TASK GOAL =
Print the lines that start the entries and continue through the one holding "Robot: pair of", please, exactly and with the pictures omitted.

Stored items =
§ §

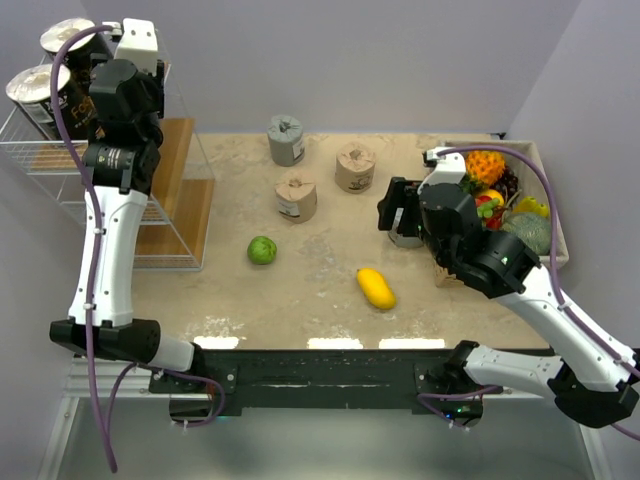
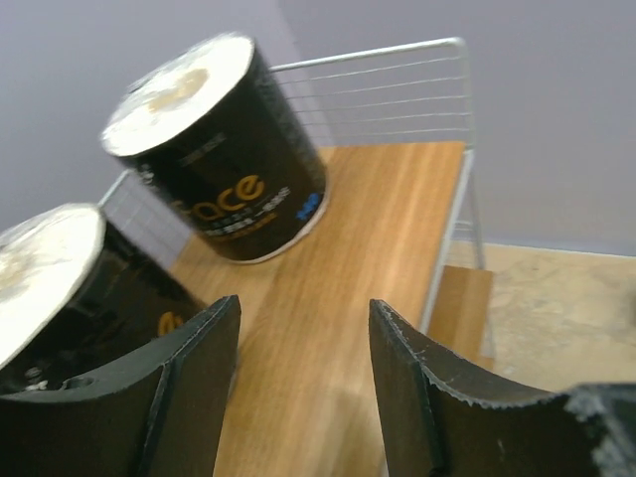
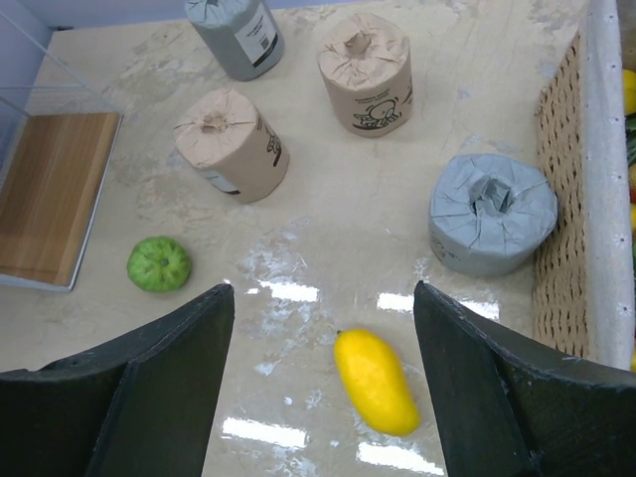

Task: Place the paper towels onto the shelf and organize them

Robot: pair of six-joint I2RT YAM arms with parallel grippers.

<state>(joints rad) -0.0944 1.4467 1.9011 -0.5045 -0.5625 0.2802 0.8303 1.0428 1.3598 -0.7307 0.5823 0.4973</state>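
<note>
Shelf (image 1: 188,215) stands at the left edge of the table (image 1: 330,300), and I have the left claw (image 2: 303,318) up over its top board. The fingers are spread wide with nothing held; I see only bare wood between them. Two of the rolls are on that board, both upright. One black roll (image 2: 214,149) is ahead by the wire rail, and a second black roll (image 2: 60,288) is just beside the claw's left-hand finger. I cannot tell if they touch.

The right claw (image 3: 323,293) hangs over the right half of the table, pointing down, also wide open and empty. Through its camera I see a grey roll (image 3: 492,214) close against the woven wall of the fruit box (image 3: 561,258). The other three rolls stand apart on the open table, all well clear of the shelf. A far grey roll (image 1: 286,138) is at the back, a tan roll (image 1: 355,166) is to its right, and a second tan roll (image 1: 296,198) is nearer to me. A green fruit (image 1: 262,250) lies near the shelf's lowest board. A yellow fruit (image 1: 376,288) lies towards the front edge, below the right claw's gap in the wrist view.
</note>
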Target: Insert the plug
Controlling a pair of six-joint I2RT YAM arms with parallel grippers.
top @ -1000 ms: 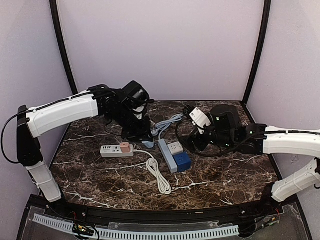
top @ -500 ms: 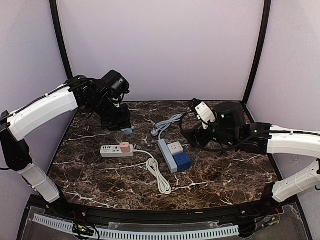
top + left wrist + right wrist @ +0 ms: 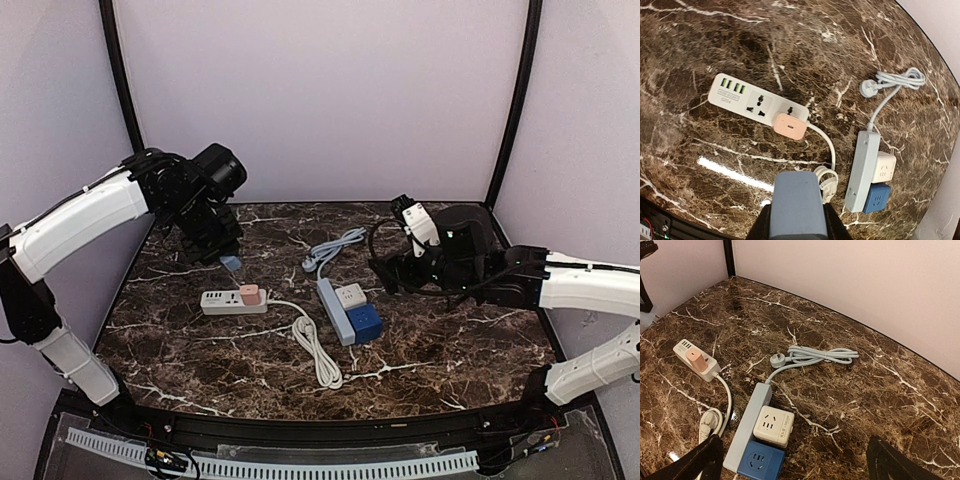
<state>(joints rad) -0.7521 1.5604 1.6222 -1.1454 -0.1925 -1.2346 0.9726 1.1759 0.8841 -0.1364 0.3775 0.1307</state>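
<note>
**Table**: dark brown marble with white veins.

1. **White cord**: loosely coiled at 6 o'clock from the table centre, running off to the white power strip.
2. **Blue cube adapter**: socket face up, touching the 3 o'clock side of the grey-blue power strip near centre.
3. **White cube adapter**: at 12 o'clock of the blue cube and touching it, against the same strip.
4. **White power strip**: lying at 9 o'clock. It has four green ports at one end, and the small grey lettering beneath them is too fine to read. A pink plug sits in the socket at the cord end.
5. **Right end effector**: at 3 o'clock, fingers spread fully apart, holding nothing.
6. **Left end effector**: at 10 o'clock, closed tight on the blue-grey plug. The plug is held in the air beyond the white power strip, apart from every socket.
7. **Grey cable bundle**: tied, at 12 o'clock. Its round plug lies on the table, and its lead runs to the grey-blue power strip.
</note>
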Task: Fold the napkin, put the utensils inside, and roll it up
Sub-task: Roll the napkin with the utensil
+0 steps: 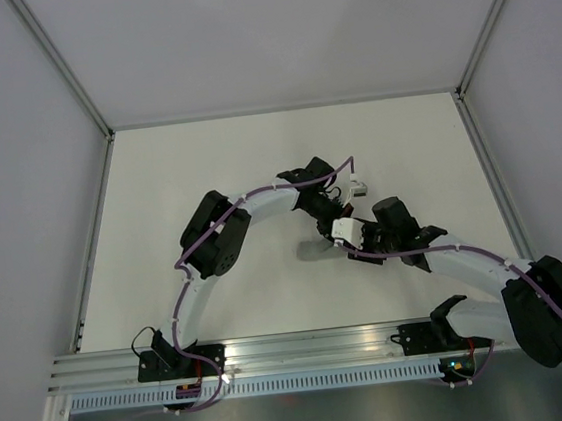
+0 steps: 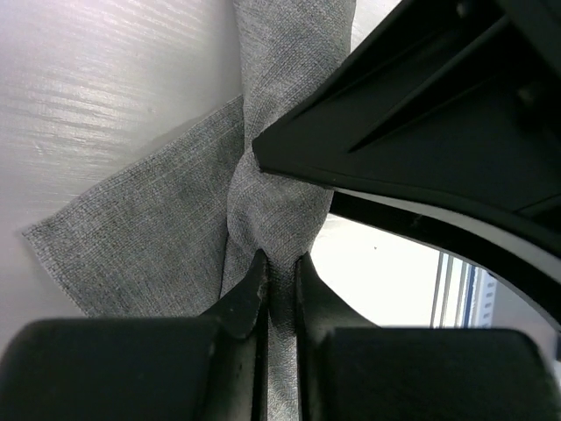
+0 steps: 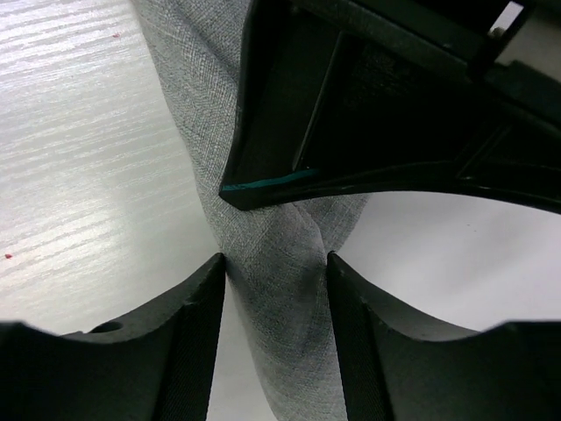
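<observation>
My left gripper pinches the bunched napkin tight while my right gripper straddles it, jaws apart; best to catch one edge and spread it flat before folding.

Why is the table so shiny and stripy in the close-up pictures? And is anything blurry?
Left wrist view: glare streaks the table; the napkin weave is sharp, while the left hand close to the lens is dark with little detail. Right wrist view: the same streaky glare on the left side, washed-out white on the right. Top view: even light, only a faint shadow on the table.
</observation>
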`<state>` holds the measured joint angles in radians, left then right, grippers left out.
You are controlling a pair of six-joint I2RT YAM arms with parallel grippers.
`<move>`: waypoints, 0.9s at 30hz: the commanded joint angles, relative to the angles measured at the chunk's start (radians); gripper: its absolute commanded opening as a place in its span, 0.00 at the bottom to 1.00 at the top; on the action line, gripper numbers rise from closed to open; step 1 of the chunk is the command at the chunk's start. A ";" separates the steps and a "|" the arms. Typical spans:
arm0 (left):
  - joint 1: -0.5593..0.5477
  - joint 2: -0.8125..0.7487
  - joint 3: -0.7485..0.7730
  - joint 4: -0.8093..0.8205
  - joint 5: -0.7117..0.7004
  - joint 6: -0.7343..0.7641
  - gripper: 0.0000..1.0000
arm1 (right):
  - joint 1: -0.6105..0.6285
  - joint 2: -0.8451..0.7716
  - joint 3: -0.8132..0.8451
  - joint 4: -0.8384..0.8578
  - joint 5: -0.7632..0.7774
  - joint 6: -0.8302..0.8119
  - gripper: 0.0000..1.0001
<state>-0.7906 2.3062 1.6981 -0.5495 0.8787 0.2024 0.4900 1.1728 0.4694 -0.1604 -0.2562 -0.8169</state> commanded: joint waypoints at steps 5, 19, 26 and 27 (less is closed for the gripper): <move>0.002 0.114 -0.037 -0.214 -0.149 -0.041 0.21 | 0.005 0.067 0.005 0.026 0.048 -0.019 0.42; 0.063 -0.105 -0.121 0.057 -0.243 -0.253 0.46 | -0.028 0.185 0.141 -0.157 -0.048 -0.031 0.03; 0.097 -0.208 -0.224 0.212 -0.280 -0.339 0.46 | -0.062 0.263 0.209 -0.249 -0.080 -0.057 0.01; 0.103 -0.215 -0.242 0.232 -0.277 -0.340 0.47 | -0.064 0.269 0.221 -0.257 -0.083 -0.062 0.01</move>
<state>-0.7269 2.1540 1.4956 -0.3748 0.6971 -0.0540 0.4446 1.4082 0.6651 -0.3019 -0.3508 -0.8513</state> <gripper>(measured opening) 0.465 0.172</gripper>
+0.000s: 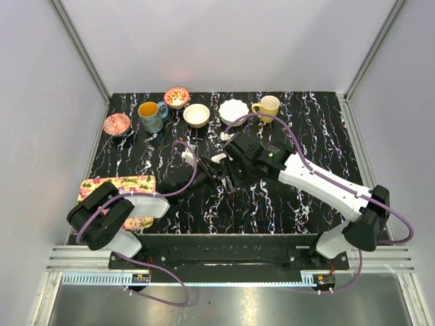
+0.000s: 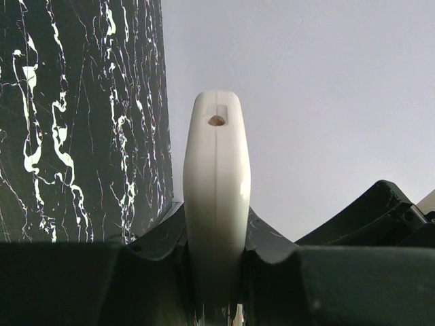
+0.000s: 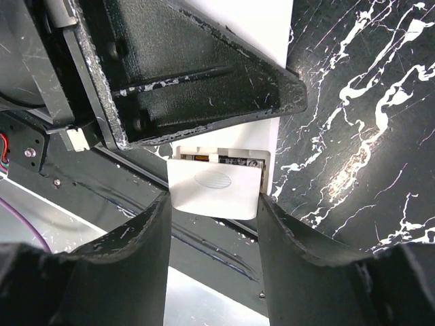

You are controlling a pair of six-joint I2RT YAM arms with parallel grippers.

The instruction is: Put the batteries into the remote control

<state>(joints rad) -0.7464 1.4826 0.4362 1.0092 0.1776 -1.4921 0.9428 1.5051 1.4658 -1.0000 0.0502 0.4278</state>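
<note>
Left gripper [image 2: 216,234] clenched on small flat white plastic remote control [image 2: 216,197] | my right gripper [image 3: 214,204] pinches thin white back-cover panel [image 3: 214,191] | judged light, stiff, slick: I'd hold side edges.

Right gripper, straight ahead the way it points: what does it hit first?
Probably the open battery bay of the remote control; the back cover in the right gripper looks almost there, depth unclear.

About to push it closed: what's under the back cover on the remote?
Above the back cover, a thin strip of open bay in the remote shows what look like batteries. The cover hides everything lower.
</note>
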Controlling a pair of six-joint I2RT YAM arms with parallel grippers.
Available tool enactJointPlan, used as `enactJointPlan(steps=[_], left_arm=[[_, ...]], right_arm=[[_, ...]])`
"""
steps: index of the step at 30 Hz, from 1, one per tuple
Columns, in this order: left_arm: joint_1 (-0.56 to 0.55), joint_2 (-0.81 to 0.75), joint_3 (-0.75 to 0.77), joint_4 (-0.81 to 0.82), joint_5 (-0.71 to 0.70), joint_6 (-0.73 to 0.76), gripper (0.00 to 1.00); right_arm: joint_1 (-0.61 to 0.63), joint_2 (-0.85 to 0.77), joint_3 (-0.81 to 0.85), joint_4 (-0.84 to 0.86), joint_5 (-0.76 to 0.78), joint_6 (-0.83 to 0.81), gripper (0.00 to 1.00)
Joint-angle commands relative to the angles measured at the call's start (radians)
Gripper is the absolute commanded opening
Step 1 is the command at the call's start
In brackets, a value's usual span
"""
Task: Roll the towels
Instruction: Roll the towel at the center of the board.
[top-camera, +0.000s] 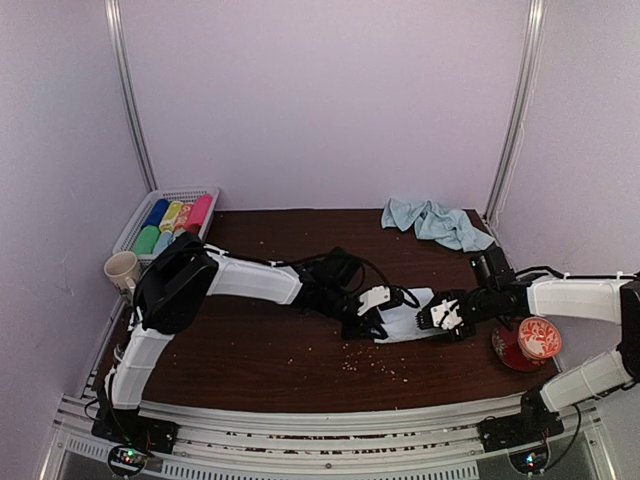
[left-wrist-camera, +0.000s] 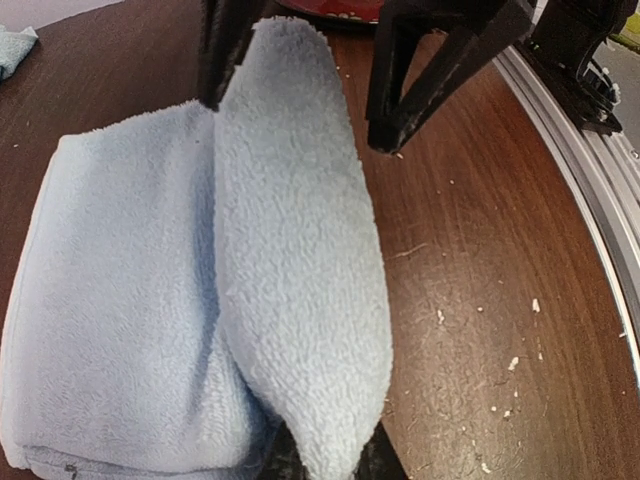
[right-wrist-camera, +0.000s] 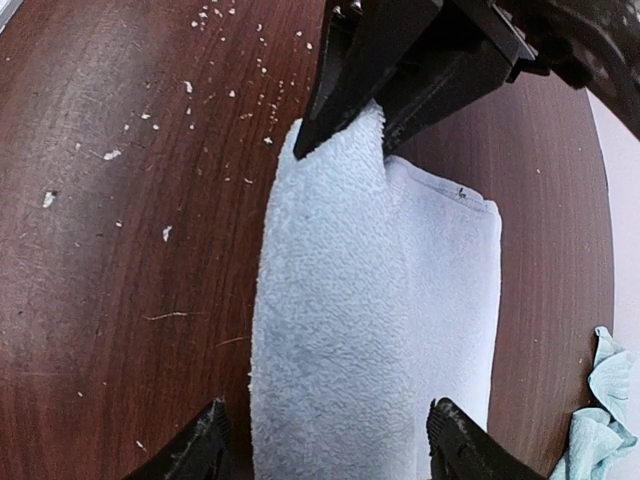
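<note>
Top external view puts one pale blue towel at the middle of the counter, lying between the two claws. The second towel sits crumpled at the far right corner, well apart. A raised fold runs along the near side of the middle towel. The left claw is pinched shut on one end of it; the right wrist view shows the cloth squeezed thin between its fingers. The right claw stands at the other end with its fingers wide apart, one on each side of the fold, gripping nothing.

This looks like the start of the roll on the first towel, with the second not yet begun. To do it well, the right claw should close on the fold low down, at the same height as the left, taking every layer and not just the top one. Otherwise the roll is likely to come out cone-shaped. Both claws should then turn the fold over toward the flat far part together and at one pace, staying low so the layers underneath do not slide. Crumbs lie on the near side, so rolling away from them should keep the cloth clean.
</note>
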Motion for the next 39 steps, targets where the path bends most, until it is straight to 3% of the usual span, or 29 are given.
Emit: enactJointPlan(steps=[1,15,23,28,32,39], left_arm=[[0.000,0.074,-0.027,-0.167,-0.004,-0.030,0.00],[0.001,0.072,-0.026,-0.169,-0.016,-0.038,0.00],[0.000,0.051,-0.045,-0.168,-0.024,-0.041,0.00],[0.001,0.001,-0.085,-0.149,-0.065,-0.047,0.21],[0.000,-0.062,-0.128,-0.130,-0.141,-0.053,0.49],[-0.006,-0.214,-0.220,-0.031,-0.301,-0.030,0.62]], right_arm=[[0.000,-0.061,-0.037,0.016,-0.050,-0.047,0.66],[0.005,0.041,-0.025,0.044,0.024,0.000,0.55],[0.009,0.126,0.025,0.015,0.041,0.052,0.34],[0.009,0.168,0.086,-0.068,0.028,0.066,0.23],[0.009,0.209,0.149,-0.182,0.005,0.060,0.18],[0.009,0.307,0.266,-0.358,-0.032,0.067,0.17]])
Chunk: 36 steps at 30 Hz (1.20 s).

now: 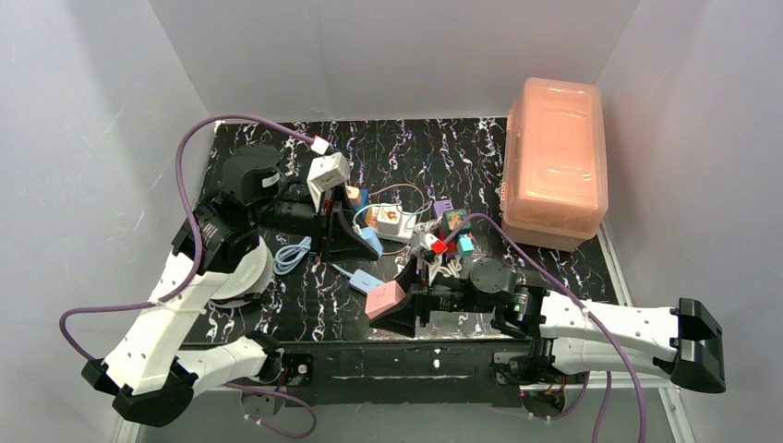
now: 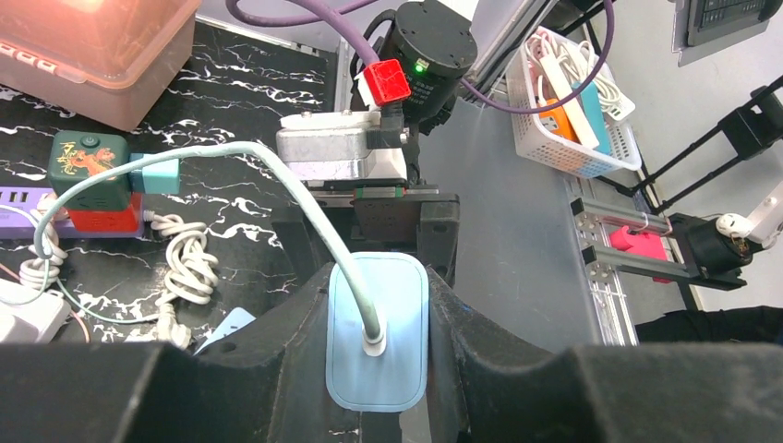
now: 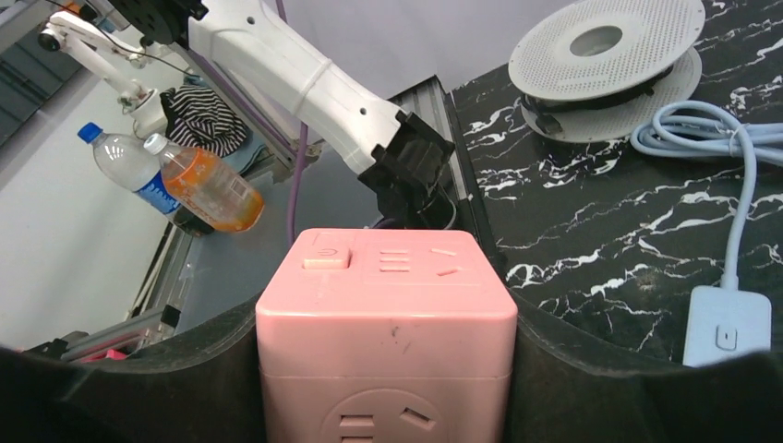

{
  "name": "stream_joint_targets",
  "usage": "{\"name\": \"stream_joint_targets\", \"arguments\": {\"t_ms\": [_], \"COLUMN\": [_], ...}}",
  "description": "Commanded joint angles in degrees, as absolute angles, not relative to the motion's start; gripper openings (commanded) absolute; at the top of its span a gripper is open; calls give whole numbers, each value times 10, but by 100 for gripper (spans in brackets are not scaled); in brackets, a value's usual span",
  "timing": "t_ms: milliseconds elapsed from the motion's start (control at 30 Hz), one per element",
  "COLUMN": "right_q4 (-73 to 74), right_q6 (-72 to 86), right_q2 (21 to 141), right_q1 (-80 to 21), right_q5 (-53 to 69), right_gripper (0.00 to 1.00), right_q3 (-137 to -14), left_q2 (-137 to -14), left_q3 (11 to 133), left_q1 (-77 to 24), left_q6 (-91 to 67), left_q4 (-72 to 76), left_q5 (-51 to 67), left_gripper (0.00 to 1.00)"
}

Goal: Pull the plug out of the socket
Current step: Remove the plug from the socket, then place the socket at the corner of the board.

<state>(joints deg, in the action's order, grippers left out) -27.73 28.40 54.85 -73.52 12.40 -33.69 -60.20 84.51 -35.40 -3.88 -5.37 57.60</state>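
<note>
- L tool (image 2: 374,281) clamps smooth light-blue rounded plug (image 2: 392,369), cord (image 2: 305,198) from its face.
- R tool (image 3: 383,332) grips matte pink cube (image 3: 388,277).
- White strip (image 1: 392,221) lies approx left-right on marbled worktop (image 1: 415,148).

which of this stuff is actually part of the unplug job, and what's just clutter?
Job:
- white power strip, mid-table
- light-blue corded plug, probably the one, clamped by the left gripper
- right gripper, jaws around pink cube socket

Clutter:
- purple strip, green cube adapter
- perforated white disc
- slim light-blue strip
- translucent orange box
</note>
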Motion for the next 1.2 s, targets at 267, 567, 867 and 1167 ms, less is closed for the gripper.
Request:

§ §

ANSWER TO THE EXERCISE =
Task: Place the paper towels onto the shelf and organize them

Robot: pair of six-joint I2RT YAM arms with parallel grippers.

Fully answered, the exercise is complete.